*Problem details*
Give the listing again in full, exactly as written.

*Supplied information*
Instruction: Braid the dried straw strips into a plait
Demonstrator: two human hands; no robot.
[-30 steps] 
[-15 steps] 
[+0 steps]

*Task solution*
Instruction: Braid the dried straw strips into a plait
Demonstrator: two human hands; no robot.
[-30 steps] 
[-15 steps] 
[+0 steps]

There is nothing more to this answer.